_EXERCISE PROMPT_: Retype the data exactly, so that every line matches the original.

Segment Start: PROVIDED DATA

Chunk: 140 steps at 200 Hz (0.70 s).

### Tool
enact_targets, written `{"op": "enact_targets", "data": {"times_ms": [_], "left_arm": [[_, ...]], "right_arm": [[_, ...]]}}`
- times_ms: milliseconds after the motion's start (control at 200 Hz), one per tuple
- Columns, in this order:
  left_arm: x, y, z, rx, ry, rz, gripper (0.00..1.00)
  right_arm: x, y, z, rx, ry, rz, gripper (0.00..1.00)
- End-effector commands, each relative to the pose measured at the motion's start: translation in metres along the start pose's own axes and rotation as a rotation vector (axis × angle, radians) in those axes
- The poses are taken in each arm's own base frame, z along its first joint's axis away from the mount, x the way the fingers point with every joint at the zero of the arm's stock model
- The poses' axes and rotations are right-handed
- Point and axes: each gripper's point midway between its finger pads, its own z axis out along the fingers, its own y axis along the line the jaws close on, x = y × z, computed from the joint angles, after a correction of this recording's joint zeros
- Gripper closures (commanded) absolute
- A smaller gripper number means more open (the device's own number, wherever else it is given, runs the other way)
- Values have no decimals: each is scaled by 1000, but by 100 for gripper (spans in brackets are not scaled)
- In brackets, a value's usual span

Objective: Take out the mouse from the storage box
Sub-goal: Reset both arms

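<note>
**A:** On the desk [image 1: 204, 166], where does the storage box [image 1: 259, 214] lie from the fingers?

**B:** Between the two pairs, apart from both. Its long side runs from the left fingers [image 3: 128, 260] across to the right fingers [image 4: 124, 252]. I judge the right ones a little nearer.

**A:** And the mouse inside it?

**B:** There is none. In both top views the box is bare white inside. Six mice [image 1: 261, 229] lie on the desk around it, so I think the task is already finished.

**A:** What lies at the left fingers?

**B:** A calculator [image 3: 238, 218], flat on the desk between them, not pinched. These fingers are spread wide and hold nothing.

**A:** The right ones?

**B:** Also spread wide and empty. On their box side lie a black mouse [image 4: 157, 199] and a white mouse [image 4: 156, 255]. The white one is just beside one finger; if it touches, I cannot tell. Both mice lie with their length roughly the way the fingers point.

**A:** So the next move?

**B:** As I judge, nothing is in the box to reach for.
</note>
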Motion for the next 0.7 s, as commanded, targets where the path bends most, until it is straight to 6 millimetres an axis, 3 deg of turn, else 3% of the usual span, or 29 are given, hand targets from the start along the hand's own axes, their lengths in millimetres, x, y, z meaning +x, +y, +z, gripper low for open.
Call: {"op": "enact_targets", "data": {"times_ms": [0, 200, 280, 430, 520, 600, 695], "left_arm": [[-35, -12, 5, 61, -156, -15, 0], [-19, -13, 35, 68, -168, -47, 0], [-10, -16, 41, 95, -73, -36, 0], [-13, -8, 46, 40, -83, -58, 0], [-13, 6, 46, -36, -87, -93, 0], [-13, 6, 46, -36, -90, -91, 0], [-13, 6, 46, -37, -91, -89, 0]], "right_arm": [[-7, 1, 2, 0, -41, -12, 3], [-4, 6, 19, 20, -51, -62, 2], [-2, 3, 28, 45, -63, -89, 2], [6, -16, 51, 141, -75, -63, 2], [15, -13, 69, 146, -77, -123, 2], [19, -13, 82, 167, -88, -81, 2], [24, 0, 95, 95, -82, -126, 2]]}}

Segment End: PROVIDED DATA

_SOLUTION TO THIS PROBLEM_:
Chunk: 140 steps at 200 Hz (0.70 s).

### Tool
enact_targets, written `{"op": "enact_targets", "data": {"times_ms": [_], "left_arm": [[_, ...]], "right_arm": [[_, ...]]}}`
- times_ms: milliseconds after the motion's start (control at 200 Hz), one per tuple
- Columns, in this order:
  left_arm: x, y, z, rx, ry, rz, gripper (0.00..1.00)
  right_arm: x, y, z, rx, ry, rz, gripper (0.00..1.00)
- End-effector commands, each relative to the pose measured at the motion's start: translation in metres along the start pose's own axes and rotation as a rotation vector (axis × angle, radians) in those axes
- The poses are taken in each arm's own base frame, z along its first joint's axis away from the mount, x the way the fingers point with every joint at the zero of the arm's stock model
- The poses' axes and rotations are right-handed
- Point and axes: each gripper's point midway between its finger pads, its own z axis out along the fingers, its own y axis along the line the jaws close on, x = y × z, computed from the joint angles, after a correction of this recording's joint zeros
- Gripper closures (commanded) absolute
- A smaller gripper number means more open (the device's own number, wherever else it is given, runs the other way)
- Values have no decimals: each is scaled by 1000, but by 100 for gripper (spans in brackets are not scaled)
- In brackets, a value's usual span

Objective: Take out the mouse from the storage box
Sub-goal: Reset both arms

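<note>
**A:** On the desk [image 1: 204, 166], where does the storage box [image 1: 259, 214] lie from the fingers?

**B:** Between the two pairs, apart from both. Its long side runs from the left fingers [image 3: 128, 260] across to the right fingers [image 4: 124, 252]. I judge the right ones a little nearer.

**A:** And the mouse inside it?

**B:** There is none. In both top views the box is bare white inside. Six mice [image 1: 261, 229] lie on the desk around it, so I think the task is already finished.

**A:** What lies at the left fingers?

**B:** A calculator [image 3: 238, 218], flat on the desk between them, not pinched. These fingers are spread wide and hold nothing.

**A:** The right ones?

**B:** Also spread wide and empty. On their box side lie a black mouse [image 4: 157, 199] and a white mouse [image 4: 156, 255]. The white one is just beside one finger; if it touches, I cannot tell. Both mice lie with their length roughly the way the fingers point.

**A:** So the next move?

**B:** As I judge, nothing is in the box to reach for.
</note>
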Motion for the next 0.7 s, as commanded, targets where the path bends most, until it is straight to 6 millimetres an axis, 3 deg of turn, else 3% of the usual span, or 29 are given, hand targets from the start along the hand's own axes, their lengths in millimetres, x, y, z meaning +x, +y, +z, gripper low for open.
Call: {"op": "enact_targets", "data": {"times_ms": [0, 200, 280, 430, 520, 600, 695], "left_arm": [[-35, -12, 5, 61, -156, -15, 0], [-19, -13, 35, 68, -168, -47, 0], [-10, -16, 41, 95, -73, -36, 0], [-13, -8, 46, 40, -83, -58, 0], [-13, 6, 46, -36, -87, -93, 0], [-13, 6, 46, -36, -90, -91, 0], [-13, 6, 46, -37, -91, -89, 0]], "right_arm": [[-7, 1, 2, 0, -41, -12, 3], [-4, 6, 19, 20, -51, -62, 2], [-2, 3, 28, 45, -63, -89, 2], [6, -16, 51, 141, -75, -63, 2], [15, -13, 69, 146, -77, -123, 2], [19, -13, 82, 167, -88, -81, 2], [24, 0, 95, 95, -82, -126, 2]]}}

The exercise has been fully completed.